Recrutement
Recruter dans la vigne,
le pari du temps long
À Reuilly dans l’Indre, Pascal Dethune, vigneron du domaine Cordaillat, a fait le choix de faire appel au GEIQ Viti Nièvre et Cher pour sécuriser le recrutement d’Éliot Bruzeau, jeune salarié en CDI fraîchement arrivé sur l’exploitation. Récit d’un pari réussi, sans occulter les difficultés.
Un recrutement difficile, même hors viticulture
Dans cette commune rurale, le problème du recrutement n’est pas spécifique à la vigne.
« On a pu notamment faire des speed dating avec France Travail, on a vu passer des profils très variés. La motivation est souvent là au départ, avec la perspective de travailler dehors, mais le métier peut être dur, avec des conditions météorologiques parfois compliquées… Tout le monde ne tient pas ! », raconte Pascal Dethune, vigneron à la tête de 17 hectares.
À cela s’ajoute une contrainte propre au territoire : le permis de conduire, indispensable sur une exploitation viticole.
Un bassin en tension
Avec un secteur qui recrute — environ 4 à 5 hectares de vignes plantés par an sur le bassin de Reuilly-Quincy — le besoin en main-d’œuvre est croissant. « Nous suivons le rythme de la vigne et des saisons. À ce titre, les travaux sont très variés, bien souvent réalisés en équipe. La taille de la vigne, opération technique, est un enjeu majeur sur la bonne santé des pieds de vigne et donc de production. Avoir son propre personnel permet de sécuriser la qualité de la taille. »
Le GEIQ, un outil de recrutement qualitatif
C’est dans ce contexte que Pascal Dethune a choisi de tester le GEIQ Viti Nièvre et Cher. « Ils connaissent vraiment les métiers de la vigne. La sélection est plus pointue et surtout, le jeune est accompagné tout au long du contrat. »
En 2024, il fait la connaissance d’Eliot Bruzeau, alors âgé de 21 ans, qu’il a l’occasion de tester lors des vendanges.
Un parcours de reconversion réussi
« Je venais d’un DEUST animation et sport mais je m’y retrouvais plus. J’ai vu une offre en viticulture un peu par hasard.

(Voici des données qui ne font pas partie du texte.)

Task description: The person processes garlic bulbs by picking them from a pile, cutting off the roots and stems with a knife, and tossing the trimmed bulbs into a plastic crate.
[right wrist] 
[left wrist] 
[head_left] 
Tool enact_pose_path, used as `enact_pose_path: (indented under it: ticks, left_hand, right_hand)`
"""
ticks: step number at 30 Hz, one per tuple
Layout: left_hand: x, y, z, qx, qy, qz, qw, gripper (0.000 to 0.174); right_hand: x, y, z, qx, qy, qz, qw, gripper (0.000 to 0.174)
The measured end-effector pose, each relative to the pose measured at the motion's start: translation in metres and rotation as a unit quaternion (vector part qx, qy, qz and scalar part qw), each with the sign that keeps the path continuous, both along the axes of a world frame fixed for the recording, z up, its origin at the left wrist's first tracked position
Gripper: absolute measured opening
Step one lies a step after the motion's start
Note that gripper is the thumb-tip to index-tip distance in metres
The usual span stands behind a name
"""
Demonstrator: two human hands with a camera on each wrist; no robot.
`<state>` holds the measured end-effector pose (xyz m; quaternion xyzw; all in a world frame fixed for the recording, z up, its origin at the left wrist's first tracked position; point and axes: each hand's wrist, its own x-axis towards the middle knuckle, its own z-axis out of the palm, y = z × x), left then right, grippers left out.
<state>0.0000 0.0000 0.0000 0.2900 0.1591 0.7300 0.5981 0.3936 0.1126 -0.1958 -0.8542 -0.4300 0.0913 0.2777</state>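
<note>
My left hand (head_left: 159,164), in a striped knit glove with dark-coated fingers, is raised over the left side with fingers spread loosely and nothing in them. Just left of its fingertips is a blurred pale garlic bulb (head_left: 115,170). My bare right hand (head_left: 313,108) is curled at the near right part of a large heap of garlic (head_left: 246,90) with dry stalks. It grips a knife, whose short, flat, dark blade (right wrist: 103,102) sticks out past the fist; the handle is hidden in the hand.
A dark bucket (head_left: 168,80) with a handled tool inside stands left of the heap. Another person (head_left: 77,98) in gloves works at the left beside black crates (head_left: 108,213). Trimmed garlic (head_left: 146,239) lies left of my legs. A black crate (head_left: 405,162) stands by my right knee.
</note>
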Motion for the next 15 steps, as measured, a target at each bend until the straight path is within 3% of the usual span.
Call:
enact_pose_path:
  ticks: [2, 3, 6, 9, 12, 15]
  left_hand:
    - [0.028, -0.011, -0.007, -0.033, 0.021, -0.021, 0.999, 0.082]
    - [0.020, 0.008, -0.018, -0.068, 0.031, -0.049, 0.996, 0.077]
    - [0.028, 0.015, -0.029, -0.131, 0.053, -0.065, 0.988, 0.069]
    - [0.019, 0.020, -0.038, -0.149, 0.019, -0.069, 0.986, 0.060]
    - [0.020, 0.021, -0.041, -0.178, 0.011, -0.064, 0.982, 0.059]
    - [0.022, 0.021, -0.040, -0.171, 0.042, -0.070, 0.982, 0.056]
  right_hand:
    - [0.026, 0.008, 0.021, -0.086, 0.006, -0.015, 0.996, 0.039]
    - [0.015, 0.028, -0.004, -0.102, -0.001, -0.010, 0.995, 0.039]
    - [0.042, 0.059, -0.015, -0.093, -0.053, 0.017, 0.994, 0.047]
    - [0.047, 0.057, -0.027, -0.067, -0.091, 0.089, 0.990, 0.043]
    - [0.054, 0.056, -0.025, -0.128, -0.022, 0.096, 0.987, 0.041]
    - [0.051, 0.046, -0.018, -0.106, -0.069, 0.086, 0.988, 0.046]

J’aimais l’idée de travailler dehors », sourit le jeune salarié.
Débutant à son arrivée, Eliot a enchaîné les apprentissages : taille, ébourgeonnage, travail du sol, conduite d’enjambeur, vinification… Son contrat de professionnalisation a duré 14 mois, avec 413 heures de formation — trois jours en entreprise et deux jours en centre de formation.
« J’aime beaucoup l’esprit d’équipe. On ne fait jamais la même chose. »
Le temps, l’accompagnement, l’exigence
Aujourd’hui, Eliot se projette et se sent comme s’il travaillait sur l’exploitation depuis de longues années. Un recrutement réussi, où le temps, l’accompagnement et l’exigence ont su faire la différence.